Ringo founded All Saints as a pop site (some years before the reggae scene appeared) by running round the north-east corner of Lancaster Road into the secondhand clothes shop at number 20 (which was a Japanese art gallery the last time I looked). As he comes out in beatnik disguise and heads along All Saints towards Tavistock Road, a policeman eyes him up and a beatnik girl tells him to “Get out of it, Shorty.” Ringo’s ‘parading’ sequence concludes with a Keystone Kops-style chase sequence in Notting Dale, to ‘Can’t Buy Me Love’, with all the Beatles running in and out of the police station (the old St John’s church school hall) on Clarendon Road and along the bombed out Heathfield Street, where the famous jumping up in the air film still was taken.
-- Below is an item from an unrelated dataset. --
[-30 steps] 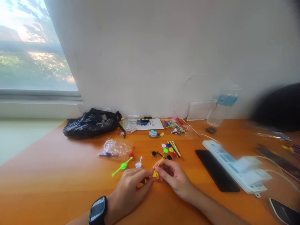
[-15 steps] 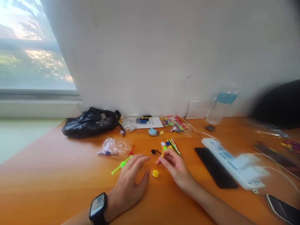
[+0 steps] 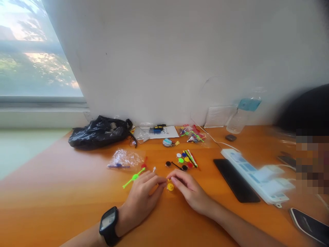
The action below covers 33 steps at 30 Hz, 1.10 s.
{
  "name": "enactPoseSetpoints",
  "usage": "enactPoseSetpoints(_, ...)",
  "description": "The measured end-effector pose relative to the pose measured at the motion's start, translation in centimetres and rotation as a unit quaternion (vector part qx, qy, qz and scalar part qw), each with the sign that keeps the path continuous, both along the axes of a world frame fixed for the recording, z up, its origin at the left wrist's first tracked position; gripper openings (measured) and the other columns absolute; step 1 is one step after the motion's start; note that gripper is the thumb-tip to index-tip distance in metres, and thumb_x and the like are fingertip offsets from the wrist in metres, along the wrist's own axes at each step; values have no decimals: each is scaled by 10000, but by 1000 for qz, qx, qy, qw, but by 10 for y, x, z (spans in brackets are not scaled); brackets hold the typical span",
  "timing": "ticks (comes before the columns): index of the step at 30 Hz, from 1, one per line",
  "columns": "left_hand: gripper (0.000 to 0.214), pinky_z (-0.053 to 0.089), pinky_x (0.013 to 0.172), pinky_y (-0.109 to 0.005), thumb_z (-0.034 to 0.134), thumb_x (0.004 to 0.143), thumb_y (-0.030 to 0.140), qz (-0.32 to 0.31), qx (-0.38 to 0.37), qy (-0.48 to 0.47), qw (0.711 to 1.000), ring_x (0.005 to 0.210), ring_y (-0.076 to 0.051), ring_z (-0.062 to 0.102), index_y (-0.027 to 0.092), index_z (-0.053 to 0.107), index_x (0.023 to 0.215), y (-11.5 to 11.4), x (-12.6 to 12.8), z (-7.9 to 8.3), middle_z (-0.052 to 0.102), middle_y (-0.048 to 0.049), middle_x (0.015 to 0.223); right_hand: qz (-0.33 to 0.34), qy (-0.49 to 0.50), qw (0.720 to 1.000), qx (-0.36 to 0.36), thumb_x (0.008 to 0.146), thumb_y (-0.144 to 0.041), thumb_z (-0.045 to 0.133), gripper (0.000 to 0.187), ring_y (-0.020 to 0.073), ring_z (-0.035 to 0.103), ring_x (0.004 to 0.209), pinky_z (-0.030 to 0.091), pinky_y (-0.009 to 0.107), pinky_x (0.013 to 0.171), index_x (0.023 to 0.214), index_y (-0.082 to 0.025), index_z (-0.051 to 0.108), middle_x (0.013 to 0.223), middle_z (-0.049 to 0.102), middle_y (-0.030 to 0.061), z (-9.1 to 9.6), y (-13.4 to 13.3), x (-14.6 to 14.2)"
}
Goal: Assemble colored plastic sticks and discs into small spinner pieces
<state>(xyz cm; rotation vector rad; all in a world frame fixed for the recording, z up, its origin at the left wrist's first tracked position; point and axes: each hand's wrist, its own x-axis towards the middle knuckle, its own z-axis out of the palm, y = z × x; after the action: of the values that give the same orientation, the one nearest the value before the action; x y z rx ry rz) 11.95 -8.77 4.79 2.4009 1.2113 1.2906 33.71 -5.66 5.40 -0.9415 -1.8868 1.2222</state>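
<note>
A small yellow disc [image 3: 170,186] lies on the orange table [image 3: 64,192] between my two hands. My left hand [image 3: 144,193], with a smartwatch [image 3: 109,221] on its wrist, pinches at the disc's left edge with thumb and forefinger. My right hand [image 3: 189,190] curls over the disc from the right, fingertips pressed together just above it; what they hold is hidden. A green stick with a disc [image 3: 133,177], a red stick [image 3: 144,164] and a white piece [image 3: 154,169] lie just beyond my left hand. A pile of coloured discs and sticks [image 3: 186,159] sits beyond my right hand.
A clear bag with a blue piece [image 3: 123,160], a black plastic bag [image 3: 100,132] and more small packets [image 3: 194,135] lie toward the wall. To the right are a black phone [image 3: 236,180], a white power strip [image 3: 253,176], a water bottle [image 3: 241,118] and another phone [image 3: 308,226].
A second ago both hands held the yellow disc and a yellow stick. The disc was left on the table, my right hand reached to the pile, and now both hands are back at the disc.
</note>
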Motion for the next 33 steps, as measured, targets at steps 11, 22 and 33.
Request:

On the Portobello Beatles Magical Mystery Tour, Alice’s antiques shop at number 86, on the corner of Denbigh Close, sold the Edwardian police capes modelled by the group in the early 60s. Down the road at number 100 the Good Fairy arcade hosted a moptops memorabilia stall in the 90s. Peter Blake found inspiration for the ‘Sergeant Pepper’ sleeve in the antiques market Victoriana and the Guards jacket shop I Was Lord Kitchener’s Valet at number 293. The Merseybeat poet Roger McGough followed the Beatles to London to live at the south end of Portobello, as he acquired pop notoriety in his own right as part of Scaffold (the spoof pop group responsible for ‘Lily the Pink’) along with Paul McCartney’s brother Mike McGear; and later as the stepfather of Happy Mondays manager Nathan McGough. In North Kensington George Melly, the Scouse surrealist/jazz singer and author of Revolt into Style, became a Bohemian landmark on St Lawrence Terrace. In the 90s, at the time of the Hamburg Beatles film Backbeat (some of which was filmed locally), the sister of the original bassist Stu Sutcliffe had a photography gallery at 324 Portobello Road.

The London Free School
After the 1965 beat poetry happening at the Albert Hall featuring Ginsberg, Horovitz, Trocchi, Harry Fainlight, etc, the next key event in the history of British counter-culture was the 1966 London Free School community action featuring the first Notting Hill Carnival procession and Pink Floyd at All Saints church hall. The early Pink Floyd fans Emily Young and the actress Anjelica Huston have described themselves at the time of the All Saints hall gigs as beatnik existentialists or proto-goths, rather than colourful hippies, always wearing black clothes and make-up.

The first issue of the Free School newsletter, The Gate, reported that ‘the photography group (Hoppy and Graham Keen) was last seen at a ‘happening’ at the Marquee club, surrounded by people dancing around in cardboard boxes.’ As Hoppy became involved in the beat ‘Spontaneous Underground’ happenings at the Marquee, the London Free School music group (Joe Boyd) spawned the Electra subsidiary label DNA (for an album by the surrealist jazz band AMM, who performed in lab coats). For the Easter ’66 CND march, Hoppy and Miles came up with the ‘Exploding Galactic Moon’ issue of Longhair Times.